Sanket and Jai plan to move to the US by January 2021 to be closer to the developer hub of San Francisco. The engineering team will continue to operate out of Bengaluru. 

DeepSource co-founders

(L-R) Sanket and Jai plan to move to the US by January 2021

The product

DeepSource helps developers find and fix bugs in their code automatically — like Grammarly (the English language digital writing tool), but for code. 

Sanket explains, “We use technologies like static analysis and machine learning to learn from how a project or team writes code and suggest how they can write code better by generating bug fixes automatically.” 

The startup’s flagship product, Autofix, supports all major programming languages and configuration as code technologies, and can detect over 2,000 unique issues such as  bug risks, security vulnerabilities, performance issues, anti-patterns.

“Tens of thousands of developers and teams, including those at Slack, Intel, NASA, SAS, and others, use DeepSource to write good code,” Sanket says. 

The startup charges a monthly fee of $30 per user for its cloud version and a custom pricing for its on-premise enterprise version. For the enterprise version, the annual contract value (ACV) is between $80,000 and  $120,000. The enterprise version will be officially rolled out by mid-November. 
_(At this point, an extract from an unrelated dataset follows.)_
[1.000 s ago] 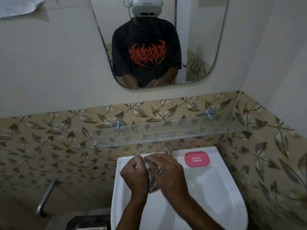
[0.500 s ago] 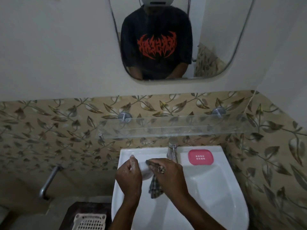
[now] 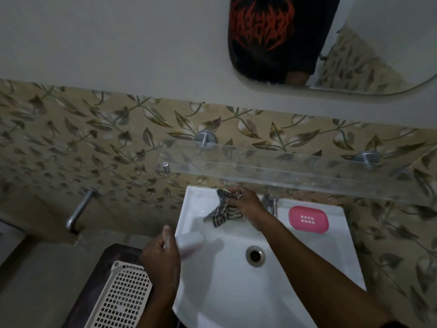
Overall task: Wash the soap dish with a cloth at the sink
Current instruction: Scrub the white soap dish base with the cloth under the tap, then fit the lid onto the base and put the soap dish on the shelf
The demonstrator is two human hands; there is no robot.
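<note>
**Cloth in one hand, white piece in the other, at the basin**

The right hand (image 3: pixel 247 205) reaches to the back left corner of the white ceramic sink (image 3: pixel 236 292). Its fingers are curled round a bunched dark-and-light striped cloth (image 3: pixel 222 213), which hangs from the grip onto the sink's back ledge. The left hand (image 3: pixel 163 256) is at the sink's left rim and looks wet or soapy. It grips one end of a smooth white oblong piece (image 3: pixel 190 242), thumb on top, so that the piece juts out over the basin. Whether this piece belongs to the soap dish cannot be told.

The pink rounded-rectangle plastic soap dish (image 3: pixel 308 220), with two rows of small white slots in its middle, lies flat on the back ledge, just right of the chrome tap (image 3: pixel 269 202) and well apart from both hands. The round metal drain (image 3: pixel 255 256) sits in the basin between the two forearms.

A clear glass shelf (image 3: pixel 295 171) on chrome brackets runs above the tap. A cream perforated plastic basket (image 3: pixel 120 299) stands left of the sink. The wall mirror (image 3: pixel 378 43) reflects a black T-shirt (image 3: pixel 267 31) with jagged red lettering — too stylised to read.
</note>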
“We're the most comprehensive code analyser in the industry, with guaranteed less than 5 percent false positives rate. We're also the only product in the space that can automatically fix issues in code,” Sanket says.

The differentiator

DeepSource’s competitors include the likes of SonarSource, VeraCode, Code Climate, and Codacy. Asked about what sets it apart from others, Sanket says it’s the startup’s ‘bottoms-up’ approach to problem solving compared to the more common top-down approach. 


“All companies tried to solve the problem in an identical manner, using static analysis in the same way. They were optimising for ‘how do we sell the product’. No one was focussing on ‘how do I make the product better to use’,” he explains.  
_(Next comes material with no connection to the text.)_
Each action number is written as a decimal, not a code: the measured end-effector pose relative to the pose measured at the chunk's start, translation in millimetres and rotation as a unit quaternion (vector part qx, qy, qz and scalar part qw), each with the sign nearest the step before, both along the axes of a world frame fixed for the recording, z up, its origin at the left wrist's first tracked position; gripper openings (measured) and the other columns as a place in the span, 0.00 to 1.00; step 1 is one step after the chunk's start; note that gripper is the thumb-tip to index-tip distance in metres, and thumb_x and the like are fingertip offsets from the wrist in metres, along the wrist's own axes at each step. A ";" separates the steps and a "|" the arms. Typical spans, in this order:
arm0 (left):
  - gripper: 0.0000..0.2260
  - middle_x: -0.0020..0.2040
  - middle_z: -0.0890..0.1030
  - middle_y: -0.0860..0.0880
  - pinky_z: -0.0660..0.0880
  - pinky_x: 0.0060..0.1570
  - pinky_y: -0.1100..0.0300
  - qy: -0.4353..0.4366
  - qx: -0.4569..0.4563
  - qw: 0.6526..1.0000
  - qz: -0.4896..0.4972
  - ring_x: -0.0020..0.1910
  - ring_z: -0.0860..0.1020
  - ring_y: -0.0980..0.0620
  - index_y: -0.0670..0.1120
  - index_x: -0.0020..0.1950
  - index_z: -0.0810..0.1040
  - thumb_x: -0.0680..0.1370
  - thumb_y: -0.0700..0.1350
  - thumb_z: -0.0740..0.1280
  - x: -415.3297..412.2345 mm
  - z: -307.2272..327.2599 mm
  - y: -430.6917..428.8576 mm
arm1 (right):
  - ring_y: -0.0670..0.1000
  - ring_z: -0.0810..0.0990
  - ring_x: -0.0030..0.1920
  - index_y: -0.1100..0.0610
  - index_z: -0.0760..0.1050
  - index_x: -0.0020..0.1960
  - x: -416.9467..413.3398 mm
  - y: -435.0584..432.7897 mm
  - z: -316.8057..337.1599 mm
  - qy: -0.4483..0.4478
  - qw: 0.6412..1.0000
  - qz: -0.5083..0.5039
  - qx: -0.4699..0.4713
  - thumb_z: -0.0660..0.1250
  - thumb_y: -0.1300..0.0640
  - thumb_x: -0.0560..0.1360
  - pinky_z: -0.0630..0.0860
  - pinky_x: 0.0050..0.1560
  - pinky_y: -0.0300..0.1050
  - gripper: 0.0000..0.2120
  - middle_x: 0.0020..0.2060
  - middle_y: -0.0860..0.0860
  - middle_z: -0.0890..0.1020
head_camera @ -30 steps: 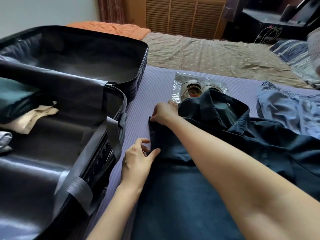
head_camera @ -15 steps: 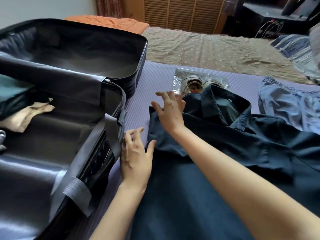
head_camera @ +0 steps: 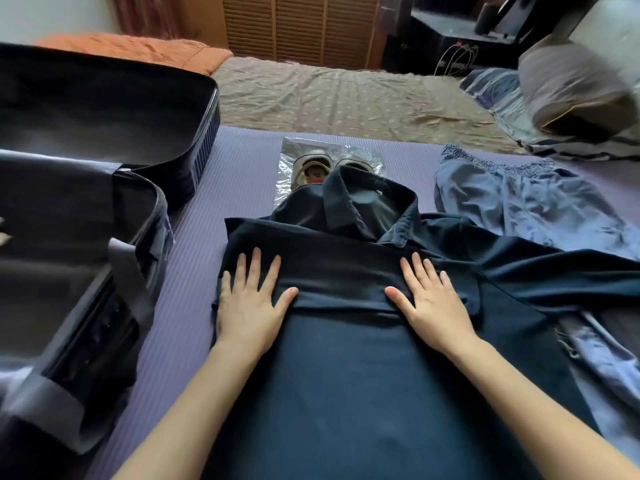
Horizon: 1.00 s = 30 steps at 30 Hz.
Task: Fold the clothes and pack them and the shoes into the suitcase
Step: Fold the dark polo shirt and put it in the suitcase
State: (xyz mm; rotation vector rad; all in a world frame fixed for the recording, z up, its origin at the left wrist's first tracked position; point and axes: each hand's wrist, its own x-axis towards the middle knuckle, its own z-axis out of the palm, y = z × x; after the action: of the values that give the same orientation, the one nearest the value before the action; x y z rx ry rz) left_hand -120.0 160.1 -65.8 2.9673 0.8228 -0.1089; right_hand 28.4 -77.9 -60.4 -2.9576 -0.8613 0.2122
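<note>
The dark navy collared shirt lies flat on the purple ribbed mat in the centre of the frame. Its long axis runs from the bottom edge toward upper centre, with the collar pointing away from the wearer. A folded band of the shirt's fabric crosses the shirt horizontally just below the collar, and the other sleeve trails off to the right edge. The left hand and right hand rest palm down on that band, fingers straight and spread, gripping nothing. They sit well apart, one at each end. The collar overlaps the near edge of a clear plastic bag holding a pair of pale shoes at upper centre. The open black suitcase fills the left of the frame, just beside the shirt's left edge. What it holds cannot be made out. Light blue elastic-waist shorts lie at right, touching the trailing sleeve. A beige bedsheet, an orange blanket and a louvred wooden door occupy the top. Half a second ago the right hand reached across to the shirt's left shoulder, next to the left hand. It has since moved to the right, and both hands are now flattened on the fold.
</note>
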 end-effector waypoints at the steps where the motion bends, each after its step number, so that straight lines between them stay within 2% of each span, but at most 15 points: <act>1: 0.30 0.77 0.35 0.47 0.41 0.74 0.50 0.008 -0.001 1.000 0.004 0.76 0.37 0.47 0.53 0.76 0.35 0.79 0.64 0.39 -1.4 1.9 -0.3 | 0.48 0.38 0.77 0.50 0.41 0.78 1.3 1.2 -1.1 -0.003 1.000 0.003 -0.001 0.33 0.29 0.71 0.37 0.75 0.46 0.42 0.77 0.49 0.41; 3: 0.30 0.77 0.35 0.47 0.41 0.74 0.50 0.017 -0.003 1.000 0.011 0.76 0.37 0.47 0.53 0.76 0.35 0.78 0.65 0.39 -3.8 3.6 1.2 | 0.48 0.40 0.77 0.50 0.44 0.78 3.0 3.0 0.7 0.021 0.999 0.009 0.046 0.36 0.30 0.73 0.38 0.75 0.46 0.39 0.77 0.48 0.42; 6: 0.31 0.77 0.36 0.46 0.42 0.75 0.49 0.033 -0.014 0.999 0.017 0.76 0.37 0.47 0.52 0.77 0.36 0.78 0.65 0.40 -1.0 9.7 1.6 | 0.47 0.46 0.77 0.52 0.53 0.77 13.8 -8.1 13.7 0.051 0.971 -0.033 0.229 0.53 0.45 0.81 0.40 0.75 0.46 0.27 0.77 0.48 0.48; 7: 0.32 0.77 0.36 0.45 0.42 0.74 0.48 0.023 -0.018 0.999 0.020 0.76 0.37 0.46 0.51 0.77 0.37 0.78 0.65 0.40 1.1 13.0 0.4 | 0.47 0.45 0.77 0.52 0.53 0.77 19.6 -15.5 19.1 0.031 0.969 -0.044 0.243 0.55 0.47 0.81 0.39 0.75 0.46 0.27 0.77 0.48 0.49; 9: 0.33 0.77 0.38 0.43 0.39 0.73 0.47 -0.024 -0.009 1.000 0.007 0.76 0.36 0.45 0.49 0.77 0.39 0.78 0.64 0.42 7.3 20.2 -5.3 | 0.48 0.43 0.77 0.53 0.50 0.78 28.5 -31.8 25.7 -0.001 0.979 -0.039 0.202 0.55 0.48 0.81 0.37 0.74 0.46 0.29 0.77 0.49 0.48; 11: 0.32 0.77 0.37 0.44 0.36 0.72 0.46 -0.068 -0.001 0.997 -0.026 0.75 0.34 0.47 0.51 0.77 0.39 0.78 0.64 0.44 14.8 23.8 -12.4 | 0.48 0.42 0.77 0.53 0.48 0.78 26.6 -43.3 24.7 -0.011 0.989 -0.011 0.144 0.55 0.48 0.81 0.36 0.74 0.46 0.29 0.77 0.48 0.46; 13: 0.32 0.77 0.36 0.48 0.36 0.71 0.43 -0.068 -0.027 0.997 -0.037 0.75 0.33 0.50 0.54 0.77 0.39 0.77 0.65 0.45 19.6 20.5 -18.1 | 0.49 0.45 0.77 0.53 0.49 0.78 21.3 -50.7 17.6 -0.029 0.992 0.004 0.124 0.55 0.48 0.81 0.38 0.74 0.45 0.28 0.77 0.48 0.48; 15: 0.32 0.77 0.36 0.50 0.36 0.71 0.41 -0.044 -0.056 0.997 -0.029 0.75 0.33 0.51 0.56 0.76 0.39 0.77 0.66 0.44 21.1 11.6 -20.8 | 0.55 0.57 0.75 0.56 0.58 0.76 24.8 -53.9 11.8 -0.076 0.984 -0.027 0.162 0.57 0.49 0.81 0.48 0.73 0.46 0.26 0.75 0.53 0.60; 16: 0.32 0.77 0.36 0.50 0.36 0.71 0.40 -0.034 -0.061 0.997 -0.024 0.75 0.33 0.52 0.57 0.76 0.39 0.76 0.67 0.43 20.7 6.7 -21.2 | 0.57 0.62 0.70 0.58 0.64 0.74 30.2 -53.6 12.0 -0.094 0.977 -0.062 0.183 0.60 0.49 0.80 0.53 0.70 0.46 0.25 0.71 0.55 0.68; 17: 0.32 0.77 0.36 0.51 0.35 0.71 0.40 -0.028 -0.061 0.998 -0.018 0.75 0.33 0.52 0.57 0.76 0.38 0.76 0.67 0.42 20.2 3.4 -21.1 | 0.58 0.65 0.65 0.57 0.69 0.70 37.1 -51.9 14.0 -0.102 0.971 -0.095 0.194 0.63 0.50 0.78 0.55 0.65 0.46 0.23 0.65 0.55 0.74; 19: 0.32 0.77 0.35 0.51 0.34 0.70 0.40 -0.023 -0.059 0.998 -0.010 0.74 0.32 0.52 0.58 0.76 0.37 0.76 0.67 0.41 20.1 1.1 -21.0 | 0.58 0.66 0.59 0.53 0.78 0.61 49.9 -46.2 19.6 -0.110 0.969 -0.125 0.185 0.68 0.52 0.75 0.55 0.57 0.46 0.16 0.57 0.53 0.79; 22: 0.32 0.77 0.35 0.52 0.34 0.70 0.40 -0.023 -0.058 0.998 -0.002 0.74 0.32 0.52 0.58 0.76 0.38 0.75 0.68 0.41 21.0 2.0 -22.2 | 0.57 0.67 0.57 0.53 0.81 0.51 60.4 -38.4 28.6 -0.138 0.963 -0.141 0.182 0.70 0.56 0.73 0.54 0.54 0.46 0.07 0.50 0.51 0.81; 26: 0.35 0.77 0.35 0.52 0.34 0.69 0.39 -0.020 -0.058 0.998 0.010 0.74 0.32 0.52 0.58 0.76 0.38 0.72 0.71 0.40 21.6 2.9 -25.9 | 0.59 0.69 0.56 0.56 0.80 0.52 58.4 -35.3 26.7 -0.187 0.957 -0.134 0.177 0.68 0.65 0.72 0.60 0.55 0.49 0.10 0.50 0.55 0.78; 28: 0.36 0.77 0.35 0.52 0.34 0.69 0.38 -0.011 -0.055 0.998 0.016 0.74 0.32 0.52 0.58 0.76 0.38 0.72 0.72 0.40 23.3 5.3 -26.9 | 0.59 0.73 0.53 0.58 0.79 0.52 44.5 -35.0 23.9 -0.183 0.952 -0.096 0.227 0.69 0.63 0.72 0.65 0.54 0.50 0.09 0.49 0.55 0.78; 30: 0.37 0.77 0.37 0.50 0.35 0.69 0.37 -0.020 -0.045 0.999 0.018 0.75 0.33 0.50 0.56 0.76 0.39 0.72 0.72 0.41 24.7 8.2 -29.3 | 0.59 0.77 0.52 0.58 0.79 0.54 26.1 -34.6 17.0 -0.178 0.952 -0.045 0.246 0.67 0.56 0.74 0.69 0.53 0.51 0.11 0.50 0.55 0.80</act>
State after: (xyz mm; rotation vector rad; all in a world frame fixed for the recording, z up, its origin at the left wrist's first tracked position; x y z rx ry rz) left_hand -95.3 130.8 -57.6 2.8606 0.8429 -0.0826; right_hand 54.5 -112.5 -43.3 -2.5775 -0.6778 -0.4853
“Instead of targeting top management, we targeted the developer community, the end user. We focused on the user experience first. Others say these are the five problems but DeepSource automatically fixes (them) in a couple of clicks.”

According to the NIT alum, DeepSource can help save three hours of developer time every week by automating the rote part of writing and reviewing code for 40 million developers across the world who write code and build software.


Since launching paid plans in January 2020, the startup’s revenue has nearly doubled every quarter. However, Sanket says, “The focus is not on making revenue right now, since it's a bottoms-up GTM (go-to-market). Our user growth has consistently been 25-30 percent month-on-month organically.”